Hassan Mroué, 21 ans, est étudiant en agriculture à l’Université américaine de Beyrouth (AUB). Pour ce jeune également, l’activisme politique des étudiants est une nécessité. « Je dois avoir une voix, faire quelque chose pour apporter un changement. Je ne veux pas vivre ce que la génération de mes parents a vécu dans ce pays. » Déterminé à poursuivre son engagement malgré tout, il affirme que lui et le club étudiant qu’il préside, Change Starts Here, n’ont pas cessé leurs activités durant la guerre : « Nos activités quotidiennes ont été maintenues.

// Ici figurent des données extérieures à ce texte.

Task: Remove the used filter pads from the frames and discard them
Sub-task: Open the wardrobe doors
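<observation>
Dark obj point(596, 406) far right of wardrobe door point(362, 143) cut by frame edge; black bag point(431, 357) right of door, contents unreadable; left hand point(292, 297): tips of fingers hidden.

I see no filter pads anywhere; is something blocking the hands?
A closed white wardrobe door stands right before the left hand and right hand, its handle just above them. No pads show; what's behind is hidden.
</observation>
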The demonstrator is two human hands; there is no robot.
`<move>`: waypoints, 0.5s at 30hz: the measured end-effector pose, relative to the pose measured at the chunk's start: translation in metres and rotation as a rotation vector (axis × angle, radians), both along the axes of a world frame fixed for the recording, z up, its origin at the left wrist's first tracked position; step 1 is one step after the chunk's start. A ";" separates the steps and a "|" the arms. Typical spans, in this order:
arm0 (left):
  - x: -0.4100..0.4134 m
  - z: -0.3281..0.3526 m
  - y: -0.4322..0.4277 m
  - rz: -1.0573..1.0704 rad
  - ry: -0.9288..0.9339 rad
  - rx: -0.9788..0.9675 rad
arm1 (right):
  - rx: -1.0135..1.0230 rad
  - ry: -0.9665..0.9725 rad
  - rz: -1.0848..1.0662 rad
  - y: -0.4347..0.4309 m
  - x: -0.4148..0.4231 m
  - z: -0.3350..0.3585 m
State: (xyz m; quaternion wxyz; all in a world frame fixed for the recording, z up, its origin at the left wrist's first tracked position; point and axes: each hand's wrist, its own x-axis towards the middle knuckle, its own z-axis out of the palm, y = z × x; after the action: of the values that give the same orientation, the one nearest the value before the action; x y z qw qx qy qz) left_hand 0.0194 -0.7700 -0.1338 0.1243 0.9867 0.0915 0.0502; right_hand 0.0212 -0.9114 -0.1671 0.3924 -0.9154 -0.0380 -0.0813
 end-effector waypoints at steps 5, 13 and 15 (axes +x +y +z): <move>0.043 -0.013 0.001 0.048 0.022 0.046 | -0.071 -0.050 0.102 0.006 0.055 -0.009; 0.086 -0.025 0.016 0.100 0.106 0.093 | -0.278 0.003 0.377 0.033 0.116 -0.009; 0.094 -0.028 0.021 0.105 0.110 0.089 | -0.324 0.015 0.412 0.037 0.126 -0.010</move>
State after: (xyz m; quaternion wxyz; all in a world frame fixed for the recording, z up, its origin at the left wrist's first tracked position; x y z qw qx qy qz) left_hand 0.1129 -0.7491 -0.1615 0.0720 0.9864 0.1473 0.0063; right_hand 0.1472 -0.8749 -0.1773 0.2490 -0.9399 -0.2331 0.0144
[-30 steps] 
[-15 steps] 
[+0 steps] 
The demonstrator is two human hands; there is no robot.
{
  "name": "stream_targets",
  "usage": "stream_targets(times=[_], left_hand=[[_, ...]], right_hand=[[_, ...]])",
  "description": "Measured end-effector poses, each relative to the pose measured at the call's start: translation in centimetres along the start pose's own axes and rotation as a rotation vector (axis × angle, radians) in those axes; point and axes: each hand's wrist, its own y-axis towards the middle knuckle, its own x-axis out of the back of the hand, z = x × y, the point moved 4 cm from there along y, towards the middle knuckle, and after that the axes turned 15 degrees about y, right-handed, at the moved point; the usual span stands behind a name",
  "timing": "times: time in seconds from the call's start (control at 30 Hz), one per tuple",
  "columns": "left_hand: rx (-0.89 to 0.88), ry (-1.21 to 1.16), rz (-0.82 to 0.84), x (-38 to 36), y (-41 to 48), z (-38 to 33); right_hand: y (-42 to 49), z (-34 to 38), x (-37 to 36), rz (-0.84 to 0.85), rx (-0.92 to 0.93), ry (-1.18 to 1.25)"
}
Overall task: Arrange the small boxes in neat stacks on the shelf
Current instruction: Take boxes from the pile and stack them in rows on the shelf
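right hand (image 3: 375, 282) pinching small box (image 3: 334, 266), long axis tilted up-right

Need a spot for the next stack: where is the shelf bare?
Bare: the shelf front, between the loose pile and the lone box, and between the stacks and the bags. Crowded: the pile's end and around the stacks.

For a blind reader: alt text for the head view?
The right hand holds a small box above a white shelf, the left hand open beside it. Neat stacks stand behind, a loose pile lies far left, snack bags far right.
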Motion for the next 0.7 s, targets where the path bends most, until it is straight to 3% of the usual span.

Nous avons toujours été à la hauteur de nos diverses responsabilités, que ce soit en maintenant un contact constant avec l’administration ou en organisant des actions de volontariat pour venir en aide aux étudiants et aux personnes directement affectées par la guerre. »
À l’Université Saint-Joseph de Beyrouth (USJ), Leila Maoulaoui, 21 ans, présidente du Secular Club, considère que l’activisme politique sur les campus est une préparation à la vie politique future. Cette étudiante, qui suit une licence en droit à l’USJ et une autre en sociologie à l’Université libanaise, explique : « D’une certaine manière, je contribue à construire l’avenir. Après tout, nous allons tous entrer dans la société, et il est essentiel que nous soyons préparés. »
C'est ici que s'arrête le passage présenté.